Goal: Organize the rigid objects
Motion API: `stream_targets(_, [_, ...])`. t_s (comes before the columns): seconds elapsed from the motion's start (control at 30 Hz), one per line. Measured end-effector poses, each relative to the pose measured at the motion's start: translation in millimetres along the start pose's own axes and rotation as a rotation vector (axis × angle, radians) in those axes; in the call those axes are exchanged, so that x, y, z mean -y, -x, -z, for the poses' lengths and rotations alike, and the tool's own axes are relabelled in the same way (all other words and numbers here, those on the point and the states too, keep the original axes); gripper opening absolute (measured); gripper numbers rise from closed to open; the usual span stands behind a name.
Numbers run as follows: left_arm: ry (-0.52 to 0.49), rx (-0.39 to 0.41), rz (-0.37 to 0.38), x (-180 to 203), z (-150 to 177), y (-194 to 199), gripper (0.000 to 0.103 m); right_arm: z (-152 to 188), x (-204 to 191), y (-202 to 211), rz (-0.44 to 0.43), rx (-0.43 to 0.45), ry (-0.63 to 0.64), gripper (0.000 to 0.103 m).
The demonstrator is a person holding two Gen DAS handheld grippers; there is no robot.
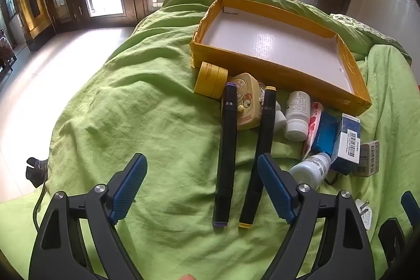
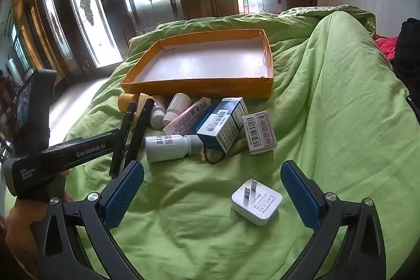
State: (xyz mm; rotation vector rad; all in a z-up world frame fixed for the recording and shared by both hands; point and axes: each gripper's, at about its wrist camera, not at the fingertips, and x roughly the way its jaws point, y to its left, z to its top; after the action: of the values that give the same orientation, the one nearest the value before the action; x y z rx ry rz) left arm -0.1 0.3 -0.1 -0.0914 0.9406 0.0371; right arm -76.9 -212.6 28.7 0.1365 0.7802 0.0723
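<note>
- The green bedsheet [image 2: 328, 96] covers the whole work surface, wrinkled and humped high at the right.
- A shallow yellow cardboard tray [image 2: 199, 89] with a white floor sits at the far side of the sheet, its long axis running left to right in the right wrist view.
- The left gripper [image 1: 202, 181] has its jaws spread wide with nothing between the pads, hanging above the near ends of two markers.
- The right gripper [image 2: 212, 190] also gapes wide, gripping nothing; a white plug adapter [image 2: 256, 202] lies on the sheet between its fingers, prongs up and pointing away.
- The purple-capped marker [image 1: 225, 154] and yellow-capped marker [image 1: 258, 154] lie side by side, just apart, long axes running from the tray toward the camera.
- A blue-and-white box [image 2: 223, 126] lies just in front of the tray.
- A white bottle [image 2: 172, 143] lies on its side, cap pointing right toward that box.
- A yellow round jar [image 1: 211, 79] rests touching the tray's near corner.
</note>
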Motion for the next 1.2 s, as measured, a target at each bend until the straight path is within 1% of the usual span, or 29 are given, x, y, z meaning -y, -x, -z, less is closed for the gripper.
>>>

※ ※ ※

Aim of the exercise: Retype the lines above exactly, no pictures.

Task response:
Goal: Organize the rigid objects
Motion API: `stream_targets(_, [_, ...])`. t_s (comes before the columns): seconds elapsed from the motion's start (control at 30 Hz), one per line. Measured end-effector poses, each relative to the pose measured at the motion's start: translation in millimetres along the start pose's own axes and rotation as a rotation vector (axis × angle, radians) in those axes; in the call those axes are exchanged, so that x, y, z mean -y, -x, -z, for the poses' lengths and rotations alike, and the tool's own axes are relabelled in the same way (all other words and numbers here, those on the point and the states too, keep the original axes); gripper opening absolute (measured); gripper numbers rise from closed to open; the usual span stands behind a name.
Numbers run as follows: left_arm: ry (-0.52 to 0.49), rx (-0.39 to 0.41), rz (-0.37 to 0.38), x (-180 to 203), z (-150 to 177), y (-194 to 199), gripper (0.000 to 0.103 m); right_arm: z (-152 to 188), x (-204 to 191), y (-202 to 211), rz (-0.44 to 0.43), rx (-0.43 to 0.45), ry (-0.63 to 0.64), gripper (0.000 to 0.103 m).
The demonstrator is a person holding two Gen DAS handheld grippers; there is no robot.
State: (xyz mm; rotation vector rad; all in a z-up world frame fixed for the recording and shared by both hands; point and axes: each gripper's, at about its wrist camera, not at the fingertips, and x roughly the way its jaws point, y to its left, z to its top; after the action: of the values that give the same orientation, the one nearest the value before the action; x y z rx ry rz) left arm -0.1 0.3 -0.1 -0.0914 0.9406 0.0371; right arm -76.9 -212.6 28.7 0.1365 0.7802 0.0723
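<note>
- The green bedsheet [image 2: 328, 96] covers the whole work surface, wrinkled and humped high at the right.
- A shallow yellow cardboard tray [image 2: 199, 89] with a white floor sits at the far side of the sheet, its long axis running left to right in the right wrist view.
- The left gripper [image 1: 202, 181] has its jaws spread wide with nothing between the pads, hanging above the near ends of two markers.
- The right gripper [image 2: 212, 190] also gapes wide, gripping nothing; a white plug adapter [image 2: 256, 202] lies on the sheet between its fingers, prongs up and pointing away.
- The purple-capped marker [image 1: 225, 154] and yellow-capped marker [image 1: 258, 154] lie side by side, just apart, long axes running from the tray toward the camera.
- A blue-and-white box [image 2: 223, 126] lies just in front of the tray.
- A white bottle [image 2: 172, 143] lies on its side, cap pointing right toward that box.
- A yellow round jar [image 1: 211, 79] rests touching the tray's near corner.
</note>
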Motion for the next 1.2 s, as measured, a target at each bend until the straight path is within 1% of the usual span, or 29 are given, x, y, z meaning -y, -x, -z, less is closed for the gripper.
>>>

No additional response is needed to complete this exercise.